Football season is still a month away, but news of its players are already creeping into the news cycle. And for some, it’s worse than contract negotiations.

Since the beginning of this year, rumors have been swirling that the New England Patriots, who ultimately won the Super Bowl, had knowingly deflated the game balls past regulation in the AFC championship game against the Indiana Colts. After an investigation, the NFL concluded that the Patriots would be fined $1 million and lose their 2016 first-round pick.

The part that’s still being appealed, however, is whether or not quarterback Tom Brady would be suspended for four games for his involvement. But like other challenges pending in the NFL world, at this point it’s a game of diminishing returns.

Photo Credit: Jeffrey Beall cc
Photo Credit: Jeffrey Beall cc

When the punishment was announced in May, media outlets and Patriot fans alike commented on its “brutal” nature. So it’s no surprise that Brady—who has maintained his innocence throughout—appealed the decision, even taking it all the way to the top, with NFL Commissioner Roger Goodell presiding over his appeal. But last week his hope for some leniency from the league were dashed: the NFL upheld the suspension.
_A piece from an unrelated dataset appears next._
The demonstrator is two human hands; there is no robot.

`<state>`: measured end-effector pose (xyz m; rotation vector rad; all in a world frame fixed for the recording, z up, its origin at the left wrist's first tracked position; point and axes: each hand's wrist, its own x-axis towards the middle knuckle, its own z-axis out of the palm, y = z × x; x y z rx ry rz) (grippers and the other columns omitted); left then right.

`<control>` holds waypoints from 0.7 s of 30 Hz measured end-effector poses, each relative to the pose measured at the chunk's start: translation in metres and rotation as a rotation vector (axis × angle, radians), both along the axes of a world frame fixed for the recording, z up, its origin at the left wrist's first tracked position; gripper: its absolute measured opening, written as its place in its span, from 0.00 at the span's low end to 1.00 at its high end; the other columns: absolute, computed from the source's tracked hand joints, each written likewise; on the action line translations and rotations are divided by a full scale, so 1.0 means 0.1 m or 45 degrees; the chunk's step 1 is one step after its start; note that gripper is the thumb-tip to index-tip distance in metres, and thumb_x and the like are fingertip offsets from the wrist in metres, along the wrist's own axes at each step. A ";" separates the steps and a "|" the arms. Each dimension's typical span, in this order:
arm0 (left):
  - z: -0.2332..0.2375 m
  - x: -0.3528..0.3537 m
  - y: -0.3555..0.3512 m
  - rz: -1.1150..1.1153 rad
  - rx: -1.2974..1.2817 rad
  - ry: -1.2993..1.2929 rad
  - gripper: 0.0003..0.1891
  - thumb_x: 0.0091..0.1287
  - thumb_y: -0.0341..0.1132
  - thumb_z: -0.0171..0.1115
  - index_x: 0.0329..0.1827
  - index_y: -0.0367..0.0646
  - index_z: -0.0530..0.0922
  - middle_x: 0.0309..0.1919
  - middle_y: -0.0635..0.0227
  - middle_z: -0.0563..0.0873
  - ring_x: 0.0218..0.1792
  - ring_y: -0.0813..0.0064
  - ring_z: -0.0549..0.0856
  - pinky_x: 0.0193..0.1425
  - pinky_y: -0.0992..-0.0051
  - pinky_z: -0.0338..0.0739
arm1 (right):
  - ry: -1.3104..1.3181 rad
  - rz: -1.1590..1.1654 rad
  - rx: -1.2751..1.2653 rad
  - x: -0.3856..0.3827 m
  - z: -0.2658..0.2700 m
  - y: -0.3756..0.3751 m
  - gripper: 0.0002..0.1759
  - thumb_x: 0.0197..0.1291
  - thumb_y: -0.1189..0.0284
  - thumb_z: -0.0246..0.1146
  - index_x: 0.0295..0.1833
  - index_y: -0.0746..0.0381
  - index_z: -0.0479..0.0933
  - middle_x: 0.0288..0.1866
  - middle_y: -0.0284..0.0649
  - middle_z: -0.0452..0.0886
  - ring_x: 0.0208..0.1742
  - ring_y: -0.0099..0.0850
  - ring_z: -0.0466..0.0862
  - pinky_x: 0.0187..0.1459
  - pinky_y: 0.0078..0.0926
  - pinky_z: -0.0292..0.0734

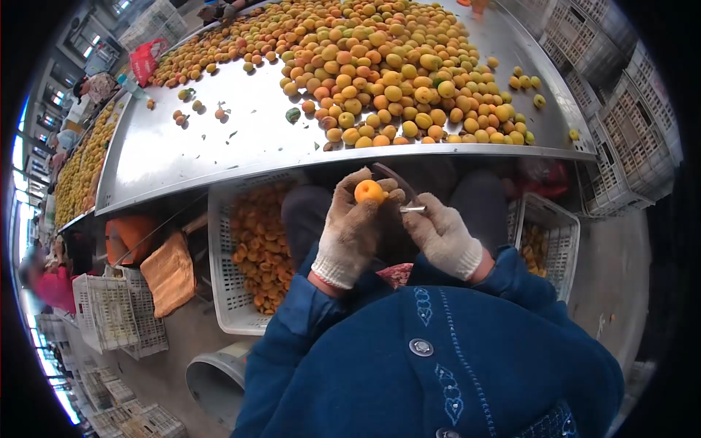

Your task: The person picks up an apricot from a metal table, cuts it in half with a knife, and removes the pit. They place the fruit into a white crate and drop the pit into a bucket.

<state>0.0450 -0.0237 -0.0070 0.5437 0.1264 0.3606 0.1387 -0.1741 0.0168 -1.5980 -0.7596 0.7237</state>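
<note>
My gloved left hand (347, 230) pinches an orange apricot (369, 192) between thumb and fingers, above my lap; my gloved right hand (447, 239) is closed round a curved knife (413, 209), its blade beside the fruit. I judge the apricot light, soft-fleshed and easily bruised, slippery if juice runs, so best cradled lightly round its sides, fingertips clear of the edge. The knife seems stiff, best gripped by its handle. Beyond, a heap of apricots (394, 77) covers much of the metal tabletop (190, 157).

orange fruit (369, 192), l hand (349, 225); curved knife (401, 182), r hand (442, 235).
</note>
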 end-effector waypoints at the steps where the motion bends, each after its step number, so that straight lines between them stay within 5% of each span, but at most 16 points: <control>1: -0.03 0.02 0.01 0.000 0.009 -0.003 0.23 0.68 0.30 0.64 0.63 0.44 0.67 0.57 0.52 0.78 0.57 0.61 0.81 0.65 0.63 0.76 | -0.165 0.038 -0.088 -0.02 0.09 0.00 0.11 0.70 0.67 0.59 0.49 0.64 0.71 0.27 0.37 0.80 0.27 0.29 0.82 0.32 0.25 0.76; 7: 0.04 0.03 0.01 0.053 0.098 0.038 0.27 0.64 0.27 0.67 0.64 0.45 0.65 0.58 0.51 0.78 0.59 0.58 0.80 0.67 0.61 0.75 | -0.503 0.149 -0.295 -0.01 0.01 0.00 0.17 0.69 0.61 0.59 0.50 0.64 0.67 0.28 0.50 0.83 0.30 0.46 0.86 0.32 0.37 0.80; 17: 0.09 0.06 0.05 0.084 0.251 0.084 0.25 0.64 0.22 0.64 0.62 0.42 0.65 0.55 0.51 0.80 0.58 0.58 0.81 0.68 0.59 0.73 | -0.540 0.150 -0.311 0.02 -0.07 0.02 0.18 0.67 0.61 0.61 0.48 0.64 0.67 0.28 0.50 0.83 0.29 0.49 0.85 0.31 0.40 0.80; 19: 0.09 0.06 0.05 0.112 0.461 0.116 0.28 0.64 0.33 0.69 0.64 0.41 0.66 0.55 0.51 0.80 0.58 0.57 0.81 0.66 0.60 0.75 | -0.562 0.121 -0.276 0.00 -0.12 0.03 0.18 0.66 0.61 0.62 0.49 0.64 0.67 0.28 0.51 0.83 0.29 0.50 0.85 0.31 0.41 0.80; 21: 0.10 0.07 0.06 0.105 0.498 0.139 0.28 0.64 0.33 0.69 0.64 0.40 0.66 0.55 0.51 0.80 0.58 0.58 0.82 0.66 0.60 0.75 | -0.566 0.111 -0.247 -0.01 -0.21 0.04 0.19 0.66 0.61 0.62 0.49 0.64 0.67 0.28 0.51 0.83 0.30 0.50 0.85 0.31 0.41 0.80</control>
For the league, the most critical factor in the decision was Brady’s decision to destroy his old cell phone, knowing that investigators had requested access to text messages that are now lost. And though the NFL is no council of legal experts, their take on Brady’s cell phone is similar to how an expert in e-discovery might see it. As Joshua M. Hummel writes for The E-Discovery Stage:

The rules of discovery in civil litigation do not have any apparent application in NFL investigations and appeals, so it is very interesting to see Goodell’s decision cite much of the same language that the courts use when imposing similar adverse inferences against litigants who destroy or spoliate evidence.  Perhaps by issuing these “sanctions” in his decision, Goodell offered a glimpse of one of the primary arguments the NFL will raise in Court, should Brady bring a civil lawsuit to overturn his suspension. Certainly, the spoliation issue now has to be at the center of Brady’s mind when deciding his next move – to go for it in the courts or to simply “punt.”

Throughout this saga, Tom Brady argued that there was insufficient evidence to show that he was involved in deflating the game day footballs.  As it turns out, however, by disregarding the investigators’ requests for his text messages and destroying his cell phone, Brady let the air out of his own case.  Welcome to the world of e-discovery, NFL.

After that it devolved into a clusterjam of lawsuits. The NFL tried to preemptively strike against the Players Association by filing a complaint in the U.S. District Court for the Southern District of New York, where their headquarters are, while the NFLPA filed an injunction in Minnesota that would prevent the NFL from enforcing the suspension.

According to documents released on Friday, even the judge selected for the NFL’s suit has urged both sides to come to a settlement and avoid lengthy litigation. The two sides have agreed to have a “final resolution” to the matter by the time the season starts.

For the NFL it’s obviously beneficial to avoid prolonged and prominent litigation with one of its biggest stars. But the move is (finally, as some believe) a step in the right direction for Brady and the Patriots. Because although the matter at hand isn’t, at this point, really about whether Brady cheated, the on-going appeals and mounting legal action keeps the issue in the public eye.

Like Hillary Clinton’s email scandal, no one can say definitively whether Brady was actually withholding evidence of wrongdoing, but it doesn’t look good either way. And though the four-time Super Bowl winner will likely be remembered for his achievements, the court of public opinion—now armed with the pervasive reach of the Internet—won’t let him live this down anytime soon.

“NFL stars used to rely on some sort of absolution after enough time had passed from their transgressions,” Jeffri Chadiha writes for ESPN. “Now they’re realizing that being a star also means your punishment in the court of public opinion is far more brutal when you screw up.”

At this point the only thing Brady can really do is prove that nobody can prove he did any wrongdoing. And it’s likely that everyone already knows that—but not in the way he wants.